Design in-memory DB with TTL and backup
Company: Circle
Role: Software Engineer
Category: System Design
Difficulty: hard
Interview Round: Take-home Project
##### Question
Design and implement an in-memory, versioned **key → (field → value)** database that supports per-field TTL, time-travel reads, lexicographically ordered scans, and snapshot backup/restore. Every read and write carries a logical timestamp `t`; all reads are evaluated *as of* `t` (not just "now"). `ttl` is expressed in the same units as `t`, and `ttl = null` means no expiry.
Implement the following timestamped operations:
1. **`set(key, field, value, t, ttl)`** — Upsert `value` at `(key, field)`. Maintain append-only history so each `(key, field)` has a sequence of validity intervals `[start, end)`. A field's value expires at `start + ttl` (when `ttl` is set). Define behavior when `ttl` is `null` (no expiry) and when `ttl` is non-positive. Updating an already-expired field is treated as a fresh insert.
2. **`get(key, field, t)`** — Return the value visible at time `t`, i.e. the latest version with `start ≤ t` that has not expired (`t < start + ttl` when TTL is set, and the interval has not been closed/tombstoned by `t`). Otherwise return `null`.
3. **`delete(key, field, t)`** — Log a **tombstone** that ends the current interval at `t` while preserving prior history for future replay/restore.
4. **`scan(key, t)`** — Return all non-expired `(field, value)` pairs under `key` as of `t`, ordered **lexicographically by raw field name**.
5. **`scanPrefix(key, prefix, t)`** — Same as `scan`, but only fields whose name starts with `prefix`, again ordered lexicographically.
6. **`backup(t)`** — Record a snapshot marker at time `t` and return the total count of non-expired `(key, field)` pairs across the whole database as of `t`.
7. **`restore(t)`** — Rewind the database's observable state to the most recent backup at or before `t`, and return the count that backup had recorded. Because deletions are tombstones, history remains replayable.
**Requirements and clarifications:**
- **TTL granularity:** TTL applies at the `(key, field)` level, not the key level. All reads and scans must exclude entries expired as of the query timestamp. Describe how you store per-field expiry and how you garbage-collect or lazily purge expired data — while keeping enough history to `restore` to any retained backup.

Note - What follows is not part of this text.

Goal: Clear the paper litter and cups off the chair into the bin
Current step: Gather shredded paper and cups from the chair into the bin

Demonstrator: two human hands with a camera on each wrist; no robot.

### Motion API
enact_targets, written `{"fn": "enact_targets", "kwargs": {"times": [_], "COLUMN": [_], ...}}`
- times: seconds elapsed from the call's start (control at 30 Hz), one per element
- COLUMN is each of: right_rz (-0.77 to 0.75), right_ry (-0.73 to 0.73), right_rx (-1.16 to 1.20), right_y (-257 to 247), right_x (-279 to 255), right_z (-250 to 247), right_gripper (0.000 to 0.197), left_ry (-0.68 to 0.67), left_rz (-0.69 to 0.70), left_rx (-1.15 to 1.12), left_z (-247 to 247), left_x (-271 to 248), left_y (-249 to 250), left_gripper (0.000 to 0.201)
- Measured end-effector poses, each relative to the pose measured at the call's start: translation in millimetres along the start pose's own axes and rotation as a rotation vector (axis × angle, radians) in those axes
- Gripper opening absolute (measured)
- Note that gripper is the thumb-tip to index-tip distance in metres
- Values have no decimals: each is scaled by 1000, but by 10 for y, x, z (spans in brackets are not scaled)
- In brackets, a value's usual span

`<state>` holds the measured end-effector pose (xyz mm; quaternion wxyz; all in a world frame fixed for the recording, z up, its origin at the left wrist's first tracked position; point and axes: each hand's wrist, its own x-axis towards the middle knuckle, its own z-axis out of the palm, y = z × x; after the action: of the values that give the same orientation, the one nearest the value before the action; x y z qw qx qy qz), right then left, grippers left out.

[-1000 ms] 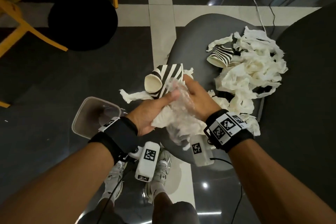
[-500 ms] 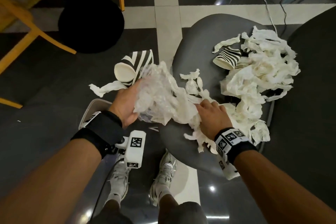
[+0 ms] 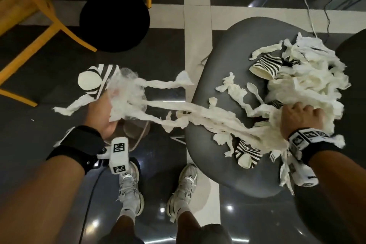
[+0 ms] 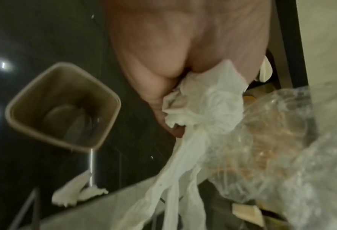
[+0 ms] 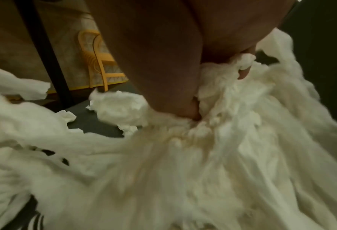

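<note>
My left hand [image 3: 103,112] grips a bundle of a black-and-white striped cup [image 3: 95,81], crinkled clear plastic [image 4: 272,140] and white tissue, held above the beige bin [image 4: 63,107] on the floor. Long paper strips [image 3: 198,112] stretch from that bundle across to the grey chair seat [image 3: 217,55]. My right hand [image 3: 301,119] digs into the big heap of torn paper [image 3: 309,85] on the seat, fingers curled into it [image 5: 244,73]. A striped cup [image 3: 265,67] lies by the heap, another [image 3: 247,152] at the seat's front edge, and a white spoon [image 3: 254,90] between them.
Yellow wooden chair legs [image 3: 39,16] and a round black base [image 3: 114,24] stand to the far left. A thin cable [image 3: 309,6] runs behind the seat. My shoes [image 3: 130,184] stand just in front of the bin and the chair. A dark object [image 3: 352,65] borders the seat's right side.
My left hand carried the cup, plastic and tissue leftward over the bin. My right hand let go of that bundle, moved right and grabbed the heap. Strips now stretch between both hands.
</note>
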<state>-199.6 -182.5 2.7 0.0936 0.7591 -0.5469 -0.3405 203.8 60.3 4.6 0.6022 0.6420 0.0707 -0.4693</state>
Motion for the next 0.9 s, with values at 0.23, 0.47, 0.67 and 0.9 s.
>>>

- **Deterministic ordering with special characters:** Scans must be deterministically ordered by the raw field name. Field names and prefixes may contain parentheses, punctuation, or other delimiters (e.g. `"a(1)"`, `"a(2)"`). Explain how you keep ordering correct (e.g. compare raw field strings by Unicode code point / UTF-8 byte order, store the ordering key separately from any serialized metadata, and never tokenize or split on punctuation).
- **Time-travel semantics:** Reads use the latest version with `start ≤ t`; a later write at `t' > t` must not be visible at `t`. Describe how you track `[start, end)`, value, ttl, and tombstones per `(key, field)` to support this.
- **Complexity & trade-offs:** Give expected time and space complexity for every operation. Discuss per-key ordered maps (for ordered/prefix scans) vs. brute-force-plus-sort, and global vs. per-key expiry indexes for answering `backup(t)` at arbitrary `t`. Discuss concurrency and how you would test corner cases (special characters in prefixes, very large field counts, mass expirations).
Quick Answer: A Circle software-engineer take-home: design a versioned in-memory key→(field→value) database with per-field TTL, append-only history and delete tombstones, lexicographically ordered scan and scanPrefix (correct even with special characters), and snapshot backup/restore counters. It exercises data modeling, time-travel visibility semantics, ordered indexing, garbage collection, and per-operation complexity trade-offs.